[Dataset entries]
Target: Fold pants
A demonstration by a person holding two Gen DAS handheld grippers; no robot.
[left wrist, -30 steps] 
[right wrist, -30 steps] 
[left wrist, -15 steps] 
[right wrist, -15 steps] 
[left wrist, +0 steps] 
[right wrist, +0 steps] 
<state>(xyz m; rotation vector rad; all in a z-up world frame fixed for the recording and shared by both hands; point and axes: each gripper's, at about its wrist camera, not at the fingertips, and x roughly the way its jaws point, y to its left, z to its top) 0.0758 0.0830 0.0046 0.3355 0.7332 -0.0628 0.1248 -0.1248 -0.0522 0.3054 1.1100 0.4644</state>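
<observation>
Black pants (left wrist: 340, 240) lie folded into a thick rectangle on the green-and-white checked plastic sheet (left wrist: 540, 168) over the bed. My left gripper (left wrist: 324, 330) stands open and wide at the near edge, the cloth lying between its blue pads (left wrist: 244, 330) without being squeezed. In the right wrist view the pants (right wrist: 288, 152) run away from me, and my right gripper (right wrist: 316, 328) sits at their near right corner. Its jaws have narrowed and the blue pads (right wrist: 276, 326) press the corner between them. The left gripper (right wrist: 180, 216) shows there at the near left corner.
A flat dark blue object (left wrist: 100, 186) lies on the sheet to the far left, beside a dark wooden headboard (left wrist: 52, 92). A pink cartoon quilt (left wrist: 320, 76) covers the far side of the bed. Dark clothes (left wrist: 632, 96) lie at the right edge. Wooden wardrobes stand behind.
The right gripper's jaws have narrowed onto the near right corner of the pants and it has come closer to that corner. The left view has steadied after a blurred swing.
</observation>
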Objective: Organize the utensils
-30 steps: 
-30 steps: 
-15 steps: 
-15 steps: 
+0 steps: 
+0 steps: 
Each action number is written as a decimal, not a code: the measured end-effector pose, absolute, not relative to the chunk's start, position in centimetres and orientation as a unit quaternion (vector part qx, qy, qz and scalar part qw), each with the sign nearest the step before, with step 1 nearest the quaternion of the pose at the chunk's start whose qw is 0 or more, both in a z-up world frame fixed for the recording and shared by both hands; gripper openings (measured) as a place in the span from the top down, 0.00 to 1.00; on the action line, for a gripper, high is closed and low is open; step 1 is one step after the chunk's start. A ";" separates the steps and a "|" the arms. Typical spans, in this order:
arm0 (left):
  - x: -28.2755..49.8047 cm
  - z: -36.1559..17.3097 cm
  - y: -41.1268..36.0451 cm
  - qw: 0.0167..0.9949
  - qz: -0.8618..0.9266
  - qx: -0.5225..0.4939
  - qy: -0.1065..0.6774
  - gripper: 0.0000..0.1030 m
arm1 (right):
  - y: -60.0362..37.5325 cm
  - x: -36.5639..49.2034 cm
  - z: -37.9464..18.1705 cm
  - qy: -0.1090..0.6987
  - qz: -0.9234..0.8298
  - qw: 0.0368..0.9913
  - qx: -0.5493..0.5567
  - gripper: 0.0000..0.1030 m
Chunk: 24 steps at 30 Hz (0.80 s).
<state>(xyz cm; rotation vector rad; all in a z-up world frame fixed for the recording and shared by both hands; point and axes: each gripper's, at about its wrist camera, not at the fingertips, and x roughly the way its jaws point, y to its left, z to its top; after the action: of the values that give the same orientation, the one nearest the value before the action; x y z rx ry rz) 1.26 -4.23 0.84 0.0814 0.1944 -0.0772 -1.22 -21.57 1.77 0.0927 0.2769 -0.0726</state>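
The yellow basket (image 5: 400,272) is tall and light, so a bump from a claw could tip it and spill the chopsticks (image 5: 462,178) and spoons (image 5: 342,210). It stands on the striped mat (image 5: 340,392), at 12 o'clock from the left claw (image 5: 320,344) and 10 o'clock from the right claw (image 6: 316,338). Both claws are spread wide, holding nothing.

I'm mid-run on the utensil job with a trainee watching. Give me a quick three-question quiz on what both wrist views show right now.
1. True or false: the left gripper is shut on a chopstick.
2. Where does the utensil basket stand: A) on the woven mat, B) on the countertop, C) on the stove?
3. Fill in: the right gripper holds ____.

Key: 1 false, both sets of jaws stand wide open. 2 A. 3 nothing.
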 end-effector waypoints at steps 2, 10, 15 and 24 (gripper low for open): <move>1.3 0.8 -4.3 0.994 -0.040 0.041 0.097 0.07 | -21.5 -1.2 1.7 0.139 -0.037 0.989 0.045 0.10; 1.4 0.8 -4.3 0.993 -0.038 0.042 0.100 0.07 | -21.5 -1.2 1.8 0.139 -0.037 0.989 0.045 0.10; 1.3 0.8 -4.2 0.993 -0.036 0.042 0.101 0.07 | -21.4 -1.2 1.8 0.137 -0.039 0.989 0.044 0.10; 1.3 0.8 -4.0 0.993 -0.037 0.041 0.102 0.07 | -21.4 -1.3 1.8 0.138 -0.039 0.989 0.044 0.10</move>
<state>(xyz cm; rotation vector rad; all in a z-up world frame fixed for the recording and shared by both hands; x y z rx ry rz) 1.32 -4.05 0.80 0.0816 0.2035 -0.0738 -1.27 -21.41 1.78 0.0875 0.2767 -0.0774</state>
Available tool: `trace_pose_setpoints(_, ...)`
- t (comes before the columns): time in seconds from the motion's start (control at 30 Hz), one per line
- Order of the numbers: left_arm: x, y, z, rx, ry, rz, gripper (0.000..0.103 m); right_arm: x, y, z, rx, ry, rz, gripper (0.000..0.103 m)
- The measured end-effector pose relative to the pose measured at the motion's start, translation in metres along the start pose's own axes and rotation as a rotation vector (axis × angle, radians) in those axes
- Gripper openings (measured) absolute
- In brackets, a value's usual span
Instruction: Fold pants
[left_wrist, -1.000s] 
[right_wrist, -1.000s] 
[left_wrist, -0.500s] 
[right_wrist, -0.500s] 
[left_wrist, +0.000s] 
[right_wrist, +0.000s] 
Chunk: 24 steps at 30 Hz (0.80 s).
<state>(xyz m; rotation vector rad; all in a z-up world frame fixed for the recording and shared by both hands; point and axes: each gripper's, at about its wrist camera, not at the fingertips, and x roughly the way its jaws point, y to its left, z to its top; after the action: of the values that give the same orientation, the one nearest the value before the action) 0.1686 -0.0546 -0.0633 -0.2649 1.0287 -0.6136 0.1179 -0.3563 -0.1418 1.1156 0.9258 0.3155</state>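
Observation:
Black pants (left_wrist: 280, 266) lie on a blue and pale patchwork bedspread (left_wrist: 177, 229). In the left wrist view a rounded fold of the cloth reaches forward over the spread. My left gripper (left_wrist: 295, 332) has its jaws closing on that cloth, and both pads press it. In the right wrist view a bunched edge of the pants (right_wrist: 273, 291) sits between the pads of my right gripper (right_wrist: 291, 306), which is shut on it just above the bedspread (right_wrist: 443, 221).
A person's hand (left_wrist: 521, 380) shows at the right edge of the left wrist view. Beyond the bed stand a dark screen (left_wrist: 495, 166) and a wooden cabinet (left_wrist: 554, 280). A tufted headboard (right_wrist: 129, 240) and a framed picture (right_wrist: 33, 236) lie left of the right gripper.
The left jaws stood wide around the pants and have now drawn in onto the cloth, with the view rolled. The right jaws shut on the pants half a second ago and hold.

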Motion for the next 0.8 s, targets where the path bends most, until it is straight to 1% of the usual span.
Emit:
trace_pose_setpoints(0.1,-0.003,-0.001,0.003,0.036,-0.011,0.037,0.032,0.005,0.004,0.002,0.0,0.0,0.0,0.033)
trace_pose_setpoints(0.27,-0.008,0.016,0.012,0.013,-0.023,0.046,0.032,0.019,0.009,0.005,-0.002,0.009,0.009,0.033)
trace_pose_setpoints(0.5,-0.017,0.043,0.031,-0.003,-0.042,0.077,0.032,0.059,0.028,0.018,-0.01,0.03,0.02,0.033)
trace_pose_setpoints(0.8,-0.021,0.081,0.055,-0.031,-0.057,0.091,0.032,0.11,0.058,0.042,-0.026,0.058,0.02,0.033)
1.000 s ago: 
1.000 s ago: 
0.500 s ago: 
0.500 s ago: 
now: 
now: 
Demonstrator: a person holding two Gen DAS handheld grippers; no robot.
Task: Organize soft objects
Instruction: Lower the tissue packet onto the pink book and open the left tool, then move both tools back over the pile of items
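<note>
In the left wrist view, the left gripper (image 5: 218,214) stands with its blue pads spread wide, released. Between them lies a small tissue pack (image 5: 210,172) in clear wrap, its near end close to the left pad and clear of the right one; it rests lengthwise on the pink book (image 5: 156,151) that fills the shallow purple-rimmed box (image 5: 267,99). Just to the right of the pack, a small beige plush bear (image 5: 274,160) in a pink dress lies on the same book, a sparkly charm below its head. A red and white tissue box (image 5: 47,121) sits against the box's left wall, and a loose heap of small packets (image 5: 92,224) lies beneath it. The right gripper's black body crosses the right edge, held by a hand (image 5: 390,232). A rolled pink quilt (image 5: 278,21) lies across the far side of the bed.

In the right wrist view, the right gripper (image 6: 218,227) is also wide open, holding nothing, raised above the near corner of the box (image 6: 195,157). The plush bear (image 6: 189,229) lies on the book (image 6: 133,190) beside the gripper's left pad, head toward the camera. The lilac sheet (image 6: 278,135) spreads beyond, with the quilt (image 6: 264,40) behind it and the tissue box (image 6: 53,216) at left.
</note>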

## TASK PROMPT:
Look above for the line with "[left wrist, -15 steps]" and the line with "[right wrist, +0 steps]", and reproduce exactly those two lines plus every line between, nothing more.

## RESULT OF THE EXERCISE:
[left wrist, -15 steps] 
[right wrist, -15 steps] 
[left wrist, +0 steps] 
[right wrist, +0 steps] 

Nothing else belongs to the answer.